• **Activity**
Leave out every picture and set down, exactly, the lines below from the one holding "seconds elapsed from" up to and including the one holding "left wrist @".

══ Entries provided ══

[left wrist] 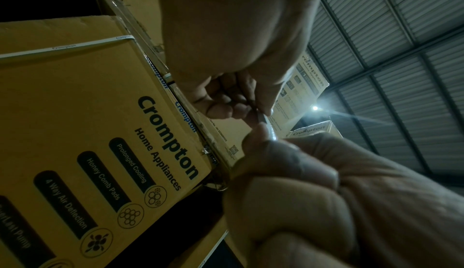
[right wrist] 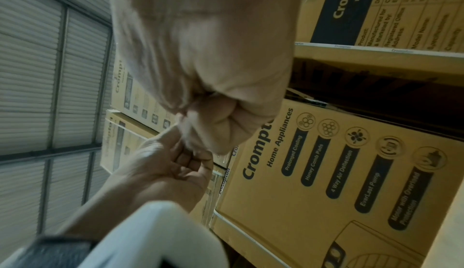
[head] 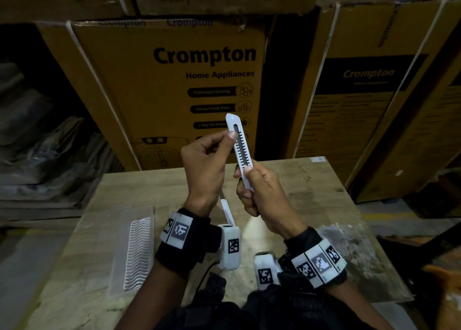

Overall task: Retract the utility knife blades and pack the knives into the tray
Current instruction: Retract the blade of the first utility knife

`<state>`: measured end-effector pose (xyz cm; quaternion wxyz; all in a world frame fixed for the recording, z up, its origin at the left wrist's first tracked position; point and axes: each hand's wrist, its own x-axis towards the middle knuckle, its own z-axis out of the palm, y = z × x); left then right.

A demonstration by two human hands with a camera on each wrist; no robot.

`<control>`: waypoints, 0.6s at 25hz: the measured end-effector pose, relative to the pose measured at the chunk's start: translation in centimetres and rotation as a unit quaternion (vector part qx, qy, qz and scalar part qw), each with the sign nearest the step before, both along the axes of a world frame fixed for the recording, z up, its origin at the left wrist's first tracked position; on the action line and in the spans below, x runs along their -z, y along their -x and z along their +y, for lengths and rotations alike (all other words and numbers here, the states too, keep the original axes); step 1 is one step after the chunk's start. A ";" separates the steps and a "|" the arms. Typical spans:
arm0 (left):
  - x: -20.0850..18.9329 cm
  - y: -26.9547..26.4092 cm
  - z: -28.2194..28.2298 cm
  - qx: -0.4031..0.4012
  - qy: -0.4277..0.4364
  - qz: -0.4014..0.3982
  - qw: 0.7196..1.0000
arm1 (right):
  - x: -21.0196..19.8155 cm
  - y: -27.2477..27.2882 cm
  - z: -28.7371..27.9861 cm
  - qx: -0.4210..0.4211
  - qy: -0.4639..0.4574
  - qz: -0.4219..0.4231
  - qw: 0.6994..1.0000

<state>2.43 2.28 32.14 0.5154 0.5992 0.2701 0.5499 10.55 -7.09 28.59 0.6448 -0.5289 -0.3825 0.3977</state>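
The step in hand seems to be the blade retraction. The right hand (head: 259,192) grips the base of a white plastic utility knife (head: 240,147), held upright above the wooden table (head: 311,199). The left hand (head: 203,165) pinches its upper part. No blade shows, so next it probably goes to the clear ribbed plastic tray (head: 136,252) at the left.

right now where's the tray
In the head view the clear plastic tray lies flat on the wooden table, at its left side, left of the left hand and wrist, below the raised utility knife.
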 end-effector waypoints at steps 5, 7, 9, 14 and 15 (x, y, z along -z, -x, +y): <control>-0.5 0.2 0.0 0.004 0.001 -0.009 1.000 | -0.4 0.6 -0.1 -0.022 -0.016 0.013 1.000; -0.7 0.4 0.0 0.001 0.005 -0.010 1.000 | -0.5 0.6 -0.1 -0.042 -0.023 0.024 0.999; -0.7 0.6 -0.1 0.002 0.005 -0.014 1.000 | -0.7 0.5 -0.1 -0.050 -0.028 0.027 0.998; -1.0 0.8 -0.4 0.001 0.008 -0.022 1.000 | -1.1 0.9 -0.4 -0.046 -0.027 0.028 0.998; -1.1 0.9 -0.4 0.000 0.012 -0.025 1.000 | -1.2 1.0 -0.4 -0.050 -0.027 0.036 0.998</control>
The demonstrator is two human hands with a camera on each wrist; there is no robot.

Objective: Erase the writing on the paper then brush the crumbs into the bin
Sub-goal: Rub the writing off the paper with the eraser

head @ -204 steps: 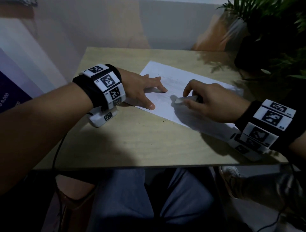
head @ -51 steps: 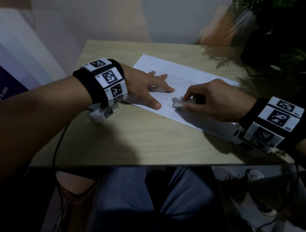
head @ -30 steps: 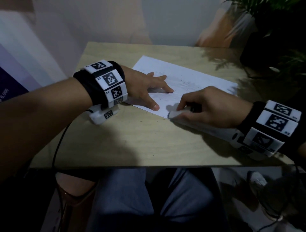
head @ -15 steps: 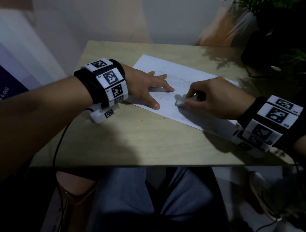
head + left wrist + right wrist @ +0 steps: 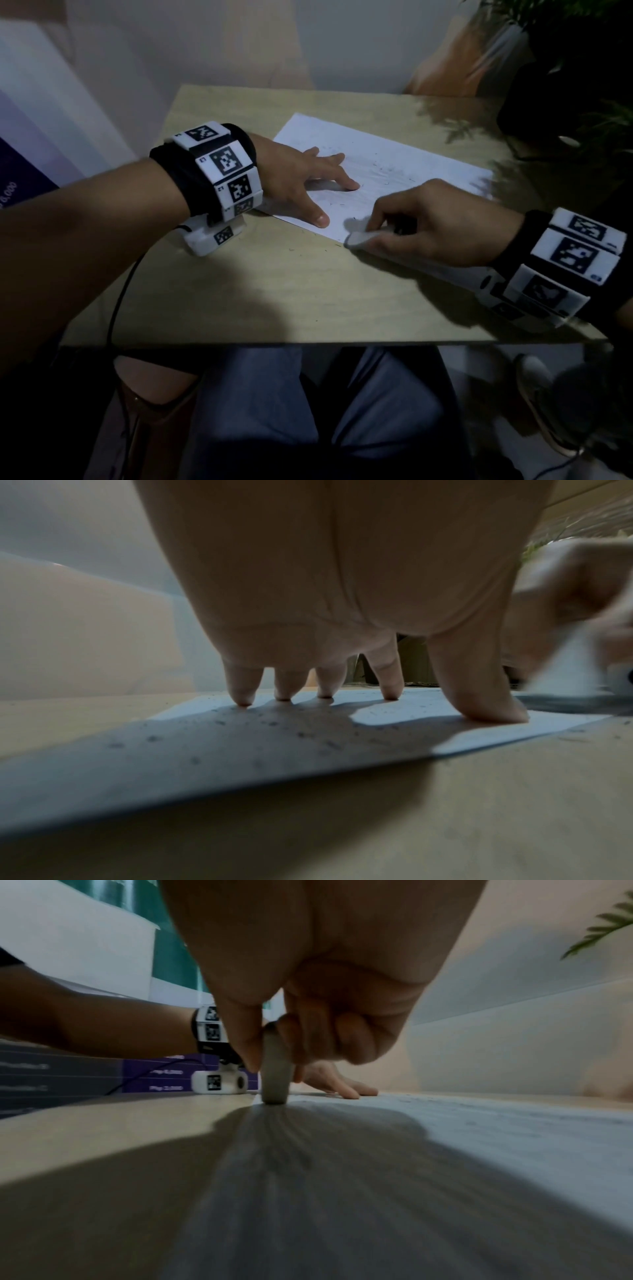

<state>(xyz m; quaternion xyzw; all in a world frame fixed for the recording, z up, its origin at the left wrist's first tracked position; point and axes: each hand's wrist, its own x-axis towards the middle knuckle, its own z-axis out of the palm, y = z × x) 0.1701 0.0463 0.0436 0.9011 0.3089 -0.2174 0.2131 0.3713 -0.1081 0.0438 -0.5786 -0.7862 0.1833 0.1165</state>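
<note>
A white sheet of paper [image 5: 394, 164] lies at an angle on the wooden table [image 5: 274, 291], sprinkled with dark eraser crumbs [image 5: 270, 723]. My left hand [image 5: 308, 178] presses spread straight fingers [image 5: 387, 680] down on the sheet's left part. My right hand [image 5: 428, 222] pinches a white eraser [image 5: 359, 238] between thumb and fingers, its end on the paper's near edge. In the right wrist view the eraser [image 5: 274, 1074] stands upright at the paper's edge. No bin is in view.
Potted plants [image 5: 565, 68] stand at the table's far right corner. A pale wall runs behind the table. My legs in blue trousers [image 5: 291, 411] are under the near edge. A black cable [image 5: 116, 301] hangs from my left wrist.
My right hand has slid the eraser toward me, from mid-sheet to the paper's near edge, continuing back-and-forth strokes. My left hand stays pressed in place.
</note>
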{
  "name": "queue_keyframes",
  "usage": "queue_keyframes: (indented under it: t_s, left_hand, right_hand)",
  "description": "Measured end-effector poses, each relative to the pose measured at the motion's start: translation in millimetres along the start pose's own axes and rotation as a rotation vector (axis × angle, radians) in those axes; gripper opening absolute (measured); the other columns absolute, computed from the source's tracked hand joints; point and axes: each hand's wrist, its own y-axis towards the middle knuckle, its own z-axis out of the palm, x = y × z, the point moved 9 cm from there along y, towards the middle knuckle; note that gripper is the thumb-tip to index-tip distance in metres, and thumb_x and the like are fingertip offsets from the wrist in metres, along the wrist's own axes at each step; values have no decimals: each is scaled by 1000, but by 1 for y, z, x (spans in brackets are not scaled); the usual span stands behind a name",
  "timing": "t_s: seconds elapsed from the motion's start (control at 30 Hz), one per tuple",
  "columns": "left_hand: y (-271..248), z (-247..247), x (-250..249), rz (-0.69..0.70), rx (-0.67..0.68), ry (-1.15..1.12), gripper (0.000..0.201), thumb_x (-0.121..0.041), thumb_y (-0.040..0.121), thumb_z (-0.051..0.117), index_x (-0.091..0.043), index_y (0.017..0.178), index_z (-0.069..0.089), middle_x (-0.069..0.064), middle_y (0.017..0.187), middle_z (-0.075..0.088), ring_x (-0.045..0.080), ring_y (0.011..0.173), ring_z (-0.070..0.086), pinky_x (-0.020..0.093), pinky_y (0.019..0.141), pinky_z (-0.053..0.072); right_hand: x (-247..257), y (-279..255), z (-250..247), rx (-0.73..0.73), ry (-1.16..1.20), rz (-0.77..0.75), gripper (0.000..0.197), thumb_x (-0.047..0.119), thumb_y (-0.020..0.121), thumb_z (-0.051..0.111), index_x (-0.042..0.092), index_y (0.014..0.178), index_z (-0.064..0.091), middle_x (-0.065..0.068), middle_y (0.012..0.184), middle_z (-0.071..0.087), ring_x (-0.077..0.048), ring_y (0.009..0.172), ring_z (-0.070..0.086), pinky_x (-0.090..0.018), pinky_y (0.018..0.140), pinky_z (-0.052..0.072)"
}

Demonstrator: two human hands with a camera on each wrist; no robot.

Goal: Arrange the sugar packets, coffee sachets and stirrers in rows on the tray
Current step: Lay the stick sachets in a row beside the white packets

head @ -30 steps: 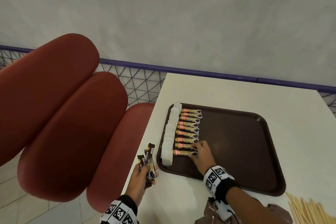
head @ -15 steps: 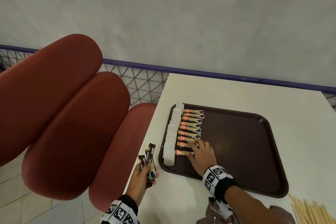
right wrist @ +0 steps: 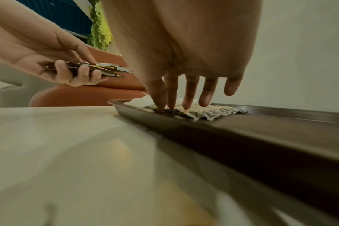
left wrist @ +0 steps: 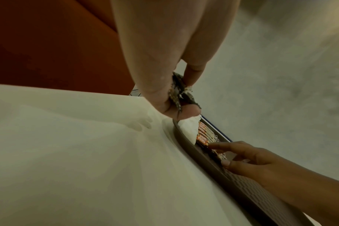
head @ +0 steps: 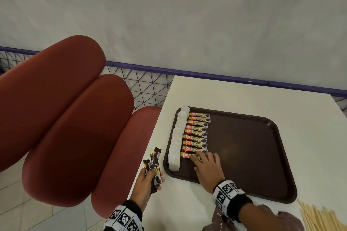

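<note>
A dark brown tray (head: 253, 152) lies on the white table (head: 244, 97). Along its left edge runs a row of white sugar packets (head: 177, 137), and beside it a row of several coffee sachets (head: 198, 131). My right hand (head: 205, 163) rests on the tray with straight fingers (right wrist: 172, 94), their tips pressing on the nearest sachet (head: 186, 154) of that row. My left hand (head: 150, 178) is off the tray's left corner and grips a small bunch of coffee sachets (head: 155, 165), also seen in the right wrist view as sachets (right wrist: 99, 69). Wooden stirrers (head: 317, 217) lie at the bottom right.
Red padded seat cushions (head: 65, 118) stand left of the table. A purple rail with wire mesh (head: 148, 84) runs behind, below a grey wall. A brown wrapper (head: 221, 221) lies under my right forearm near the table's front edge. Most of the tray's floor is bare.
My right hand has shifted slightly nearer and to the left along the nearest sachet. My left hand has kept still with its bunch.
</note>
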Motion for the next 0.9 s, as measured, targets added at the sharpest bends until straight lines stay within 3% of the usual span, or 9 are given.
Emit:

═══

• **The answer**
  "timing": "t_s: seconds elapsed from the motion's start (control at 30 Hz), one per tuple",
  "columns": "left_hand: y (-271..248), z (-247..247), x (-250..249), rz (-0.69..0.70), rx (-0.67..0.68), ry (-1.15..1.12), gripper (0.000..0.201), thumb_x (-0.121..0.041), thumb_y (-0.040..0.121), thumb_z (-0.051..0.117), index_x (-0.091..0.043), index_y (0.017..0.178), index_z (-0.069..0.089), middle_x (-0.069..0.064), middle_y (0.017..0.187), middle_z (-0.075..0.088), ring_x (-0.045..0.080), ring_y (0.011..0.173), ring_z (-0.070..0.086), pinky_x (-0.020..0.093), pinky_y (0.019..0.141), pinky_z (-0.053..0.072); right_hand: x (-247..257), y (-279..255), z (-250..247), rx (-0.73..0.73), ry (-1.16..1.20), rz (-0.77..0.75), gripper (0.000..0.197), thumb_x (-0.047..0.119), thumb_y (-0.020..0.121), thumb_z (-0.051..0.111), index_x (-0.042..0.092), index_y (0.014..0.178), index_z (-0.064..0.091), middle_x (-0.065..0.068), middle_y (0.012..0.184), middle_z (-0.071..0.087), ring_x (-0.077..0.048), ring_y (0.009..0.172), ring_z (-0.070..0.086), pinky_x (-0.090..0.018), pinky_y (0.018..0.140), pinky_z (-0.052..0.072)"
}

Demonstrator: two human hands with a camera on each wrist; no robot.

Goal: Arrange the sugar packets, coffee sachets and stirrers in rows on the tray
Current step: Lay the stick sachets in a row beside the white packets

head @ -30 steps: 
head @ -15 steps: 
right wrist @ +0 steps: 
left wrist @ +0 steps: 

That is the complete output for this exercise.